ELYRIA — Sam Felton, a decorated Northeast Ohio veteran of Lorain, spoke out Sunday afternoon against a policy that he said “defies logic.”
At a rally organized by the Fair-Minded Coalition of Lorain County, Felton said the Lorain County Fair’s decision to continue to allow vendors to sell Confederate flags promotes a war where brother fought against brother and slavery.
“This flag is not what I fought in Vietnam for,” Felton said. “How can people think this is a legacy worth celebrating? Why would we want to celebrate and promote a legacy that championed enslaving others?”
This is the second year the Fair Board’s decision to permit the sale of the Confederate flag at the weeklong event has caused controversy.
The board has said it will no longer comment on the controversy, citing it as a freedom of speech issue, which ramped up after the racially motivated shooting of nine African-Americans in a Charleston, S.C., church June 17, 2015.

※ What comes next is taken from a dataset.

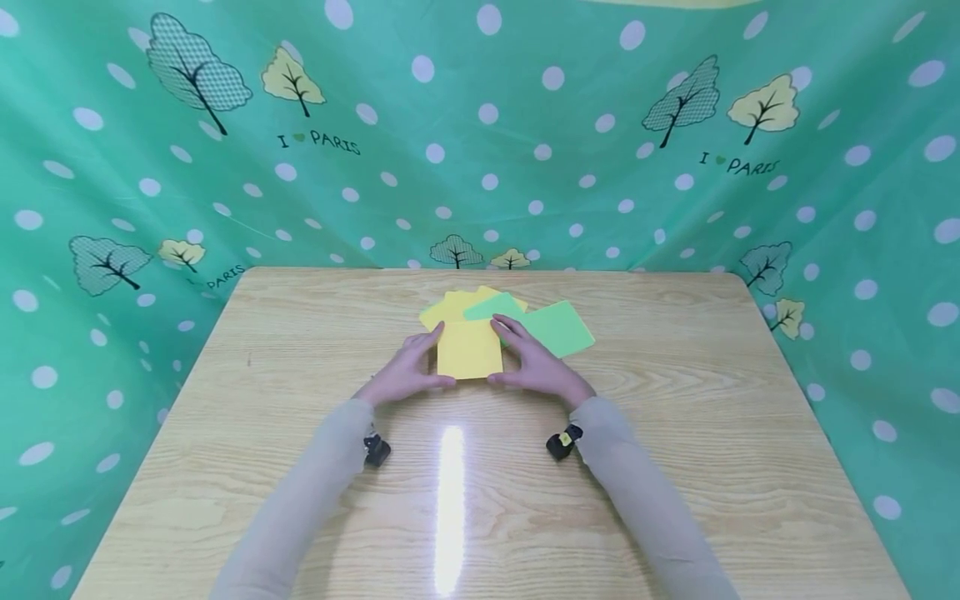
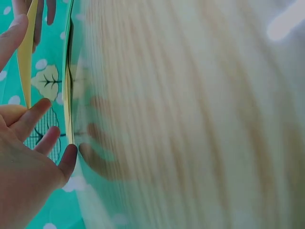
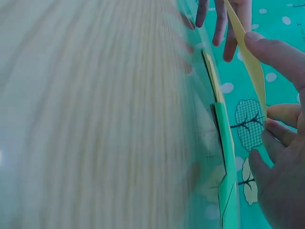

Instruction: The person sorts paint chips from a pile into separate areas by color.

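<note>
A square yellow paper sheet [image 1: 469,350] is held between both hands at the middle of the far part of the table. My left hand [image 1: 408,367] pinches its left side, thumb at the near corner and fingers at the far one. On the opposite side, my right hand [image 1: 536,362] grips it likewise. Seen nearly edge-on in the left wrist view, the yellow sheet [image 2: 27,57] is thin, slightly bowed and raised off the tabletop. Just beyond lie overlapping yellow sheets [image 1: 450,310] and green sheets [image 1: 558,329], partly hidden by the hands and held sheet.
The wooden table [image 1: 300,350] has a glossy surface with a bright light reflection [image 1: 450,508] in front of the hands. A green dotted curtain [image 1: 487,183] hangs behind the table's far edge and along both sides. Black wrist cameras [image 1: 562,442] sit at both cuffs.
</note>
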`<action>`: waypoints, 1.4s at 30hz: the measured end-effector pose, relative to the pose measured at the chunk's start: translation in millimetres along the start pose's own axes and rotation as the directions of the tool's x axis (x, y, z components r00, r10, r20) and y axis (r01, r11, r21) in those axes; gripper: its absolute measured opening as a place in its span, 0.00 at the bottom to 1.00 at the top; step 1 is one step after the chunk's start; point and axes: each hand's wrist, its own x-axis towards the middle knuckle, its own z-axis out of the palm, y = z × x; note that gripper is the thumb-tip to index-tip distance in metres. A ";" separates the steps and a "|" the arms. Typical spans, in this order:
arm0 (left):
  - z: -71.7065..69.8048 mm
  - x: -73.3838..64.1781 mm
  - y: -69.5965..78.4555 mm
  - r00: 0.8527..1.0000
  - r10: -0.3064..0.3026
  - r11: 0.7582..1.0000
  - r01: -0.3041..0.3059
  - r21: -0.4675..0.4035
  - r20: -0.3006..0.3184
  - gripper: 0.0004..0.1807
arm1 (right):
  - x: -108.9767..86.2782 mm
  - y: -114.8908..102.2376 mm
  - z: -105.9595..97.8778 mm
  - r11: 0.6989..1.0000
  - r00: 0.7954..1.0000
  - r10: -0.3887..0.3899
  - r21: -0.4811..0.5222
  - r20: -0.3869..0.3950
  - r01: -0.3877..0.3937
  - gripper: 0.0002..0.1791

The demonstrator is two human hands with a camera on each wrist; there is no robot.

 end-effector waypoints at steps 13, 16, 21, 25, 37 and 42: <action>-17.8 -19.9 -11.3 0.999 -0.036 0.999 0.035 -0.028 -0.039 0.57 | 19.2 -11.3 16.2 0.999 0.998 -0.034 -0.017 0.044 0.034 0.51; -21.6 -23.9 -13.9 0.998 -0.032 0.999 0.030 -0.033 -0.047 0.57 | 23.8 -14.8 20.6 0.999 0.998 -0.025 -0.027 0.052 0.027 0.51; -29.0 -33.0 -20.7 0.998 -0.040 0.999 0.040 0.004 -0.042 0.57 | 32.0 -24.4 28.4 1.000 0.998 -0.024 -0.019 0.063 0.025 0.51; -35.3 -41.3 -26.5 0.998 -0.050 0.998 0.051 0.021 -0.034 0.57 | 38.0 -33.5 35.5 1.000 0.997 0.000 -0.018 0.082 0.002 0.51; -51.7 -69.4 -45.4 0.997 -0.067 0.995 0.070 0.069 -0.034 0.57 | 56.9 -51.9 64.1 0.998 0.993 -0.003 -0.064 0.121 0.011 0.51; -57.8 -82.5 -50.4 0.993 -0.117 0.989 0.120 0.091 -0.035 0.57 | 63.0 -58.6 78.6 0.995 0.991 0.006 -0.099 0.136 0.007 0.52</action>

State Rep. Dan Ramos, D-Lorain, said while he hasn’t commented on this issue before, it was time to speak out.
“Seven score and 15 years ago, (thousands of) American troops left to fight in the Civil War, and some of them were from Lorain County,” he said. “Many gave the ultimate sacrifice during that war on both sides.”
Ramos said what is commonly referred to as the Confederate flag was not actually the flag that flew over the Confederate capital building and statehouses — it was the battle flag for the northern Virginian Army.
“It’s a flag that flew when they were going into battle,” he said. “They took up that flag when they were going to kill soldiers from Lorain County. ‘Support our troops,’ which is a phrase that really hit prominence after Iraq and Afghanistan, means all troops. It means those who came back from Vietnam feeling unwelcome, those who were forgotten in Korea, those from the great wars and those who fought brother against brother in the Civil War.”
The Rev. Paul Wilson, of First United Methodist Church in Wellington, said as someone born and raised in southern Louisiana, it bothers him to see the flag sold and even displayed.
“Where I came from, if you displayed the Confederate flag, it meant you were a member of the (Ku Klux) Klan or someone in your family was,” he said. “I get that people have the right to sell or display this flag, which serves as a symbol of racism. But they shouldn’t be doing it at the fair. It shouldn’t be under my name, yours or Lorain County’s.”
Another anti-Confederate flag rally will take place 2 to 5 p.m. Sunday at Veterans Memorial Park in Lorain.